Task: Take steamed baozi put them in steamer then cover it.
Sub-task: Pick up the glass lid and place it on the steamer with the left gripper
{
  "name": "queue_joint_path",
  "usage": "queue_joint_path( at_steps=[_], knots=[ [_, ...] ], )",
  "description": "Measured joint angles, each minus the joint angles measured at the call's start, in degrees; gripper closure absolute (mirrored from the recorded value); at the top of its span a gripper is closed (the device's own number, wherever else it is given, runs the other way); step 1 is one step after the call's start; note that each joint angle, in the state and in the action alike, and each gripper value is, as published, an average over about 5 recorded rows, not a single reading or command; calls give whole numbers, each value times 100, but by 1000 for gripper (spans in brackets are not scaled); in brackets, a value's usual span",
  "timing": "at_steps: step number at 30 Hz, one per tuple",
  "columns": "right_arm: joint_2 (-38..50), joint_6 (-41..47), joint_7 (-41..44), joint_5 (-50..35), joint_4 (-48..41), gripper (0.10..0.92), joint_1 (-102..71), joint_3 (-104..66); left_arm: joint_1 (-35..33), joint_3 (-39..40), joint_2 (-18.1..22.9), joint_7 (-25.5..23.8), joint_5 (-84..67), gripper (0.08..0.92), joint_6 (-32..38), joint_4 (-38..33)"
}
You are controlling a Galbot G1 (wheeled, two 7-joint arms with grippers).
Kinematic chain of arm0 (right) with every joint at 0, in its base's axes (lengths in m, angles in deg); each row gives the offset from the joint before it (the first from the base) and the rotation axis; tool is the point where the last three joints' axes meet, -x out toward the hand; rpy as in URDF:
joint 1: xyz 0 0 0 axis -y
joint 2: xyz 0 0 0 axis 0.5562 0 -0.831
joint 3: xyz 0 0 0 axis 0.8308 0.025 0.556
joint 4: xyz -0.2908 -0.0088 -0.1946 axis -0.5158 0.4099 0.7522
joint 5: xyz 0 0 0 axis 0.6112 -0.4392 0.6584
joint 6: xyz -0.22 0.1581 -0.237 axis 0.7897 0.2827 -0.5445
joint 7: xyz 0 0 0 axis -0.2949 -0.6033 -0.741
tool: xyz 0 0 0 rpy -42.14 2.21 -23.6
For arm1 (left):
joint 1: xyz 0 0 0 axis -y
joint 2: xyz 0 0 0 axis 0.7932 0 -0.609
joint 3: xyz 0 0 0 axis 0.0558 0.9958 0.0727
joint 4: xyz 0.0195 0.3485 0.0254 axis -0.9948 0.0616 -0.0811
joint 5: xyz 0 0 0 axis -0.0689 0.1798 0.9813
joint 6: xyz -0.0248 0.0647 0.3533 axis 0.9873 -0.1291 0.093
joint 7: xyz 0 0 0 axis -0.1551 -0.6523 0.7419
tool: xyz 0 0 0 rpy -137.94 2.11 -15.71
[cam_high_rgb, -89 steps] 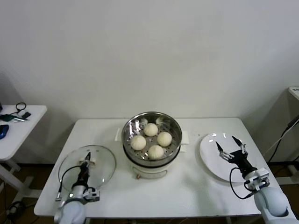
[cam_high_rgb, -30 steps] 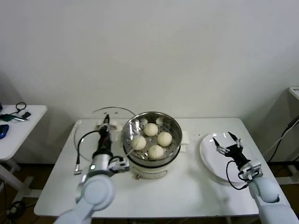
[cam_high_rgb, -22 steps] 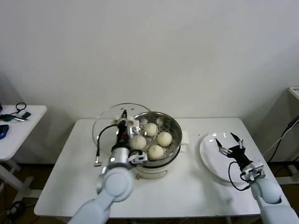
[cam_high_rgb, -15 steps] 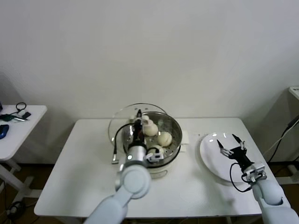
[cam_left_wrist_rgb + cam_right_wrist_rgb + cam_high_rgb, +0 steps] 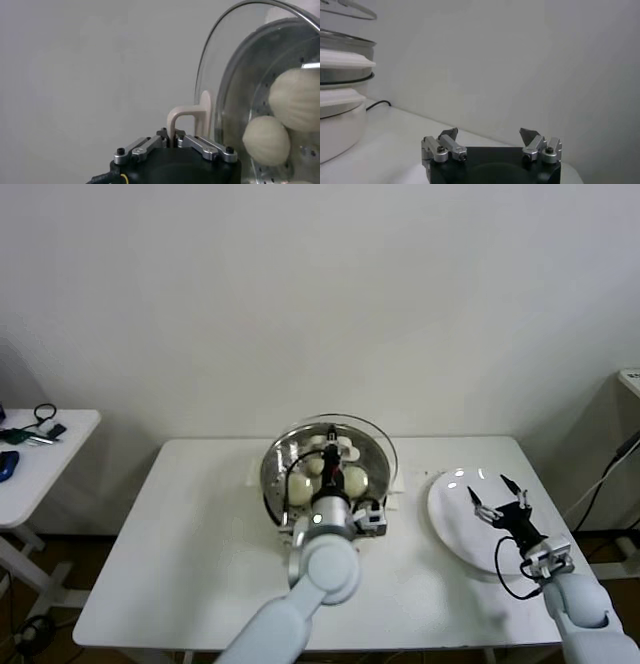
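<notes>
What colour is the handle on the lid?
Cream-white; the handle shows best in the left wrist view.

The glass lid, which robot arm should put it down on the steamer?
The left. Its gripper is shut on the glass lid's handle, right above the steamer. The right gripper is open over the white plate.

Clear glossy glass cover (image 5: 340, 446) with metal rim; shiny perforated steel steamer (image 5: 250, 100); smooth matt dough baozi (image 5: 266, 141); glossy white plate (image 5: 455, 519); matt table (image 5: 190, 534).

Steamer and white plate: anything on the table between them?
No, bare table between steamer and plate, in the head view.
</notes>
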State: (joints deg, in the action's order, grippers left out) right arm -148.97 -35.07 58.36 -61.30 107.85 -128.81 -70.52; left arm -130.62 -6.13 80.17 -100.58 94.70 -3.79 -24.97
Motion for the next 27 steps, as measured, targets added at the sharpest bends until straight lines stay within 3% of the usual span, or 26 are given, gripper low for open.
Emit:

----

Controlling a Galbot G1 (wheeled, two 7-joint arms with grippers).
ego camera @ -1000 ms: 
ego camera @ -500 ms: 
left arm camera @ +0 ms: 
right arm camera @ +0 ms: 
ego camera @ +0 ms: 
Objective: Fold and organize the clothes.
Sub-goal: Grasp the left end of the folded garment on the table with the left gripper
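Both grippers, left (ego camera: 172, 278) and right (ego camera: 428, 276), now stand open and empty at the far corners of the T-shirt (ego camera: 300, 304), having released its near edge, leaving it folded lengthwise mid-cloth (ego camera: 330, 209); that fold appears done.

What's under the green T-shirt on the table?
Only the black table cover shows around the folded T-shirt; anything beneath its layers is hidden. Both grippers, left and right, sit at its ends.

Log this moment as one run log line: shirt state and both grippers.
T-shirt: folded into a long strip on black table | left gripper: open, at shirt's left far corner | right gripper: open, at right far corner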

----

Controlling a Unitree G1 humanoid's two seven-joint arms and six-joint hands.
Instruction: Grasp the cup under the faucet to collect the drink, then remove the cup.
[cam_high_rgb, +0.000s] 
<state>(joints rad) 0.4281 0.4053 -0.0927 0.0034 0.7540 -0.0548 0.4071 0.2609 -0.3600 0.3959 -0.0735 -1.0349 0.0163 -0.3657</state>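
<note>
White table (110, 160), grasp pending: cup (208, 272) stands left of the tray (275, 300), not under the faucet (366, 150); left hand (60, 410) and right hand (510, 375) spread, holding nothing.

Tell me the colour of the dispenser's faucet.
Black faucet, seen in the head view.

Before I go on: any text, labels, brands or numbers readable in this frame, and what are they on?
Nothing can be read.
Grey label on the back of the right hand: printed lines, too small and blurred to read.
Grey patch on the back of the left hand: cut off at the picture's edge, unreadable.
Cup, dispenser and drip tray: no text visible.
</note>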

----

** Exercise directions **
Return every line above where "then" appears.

** Solution **
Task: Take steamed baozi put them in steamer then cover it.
Instruction: Grasp the cup under the faucet to collect the drink, then remove the cup.

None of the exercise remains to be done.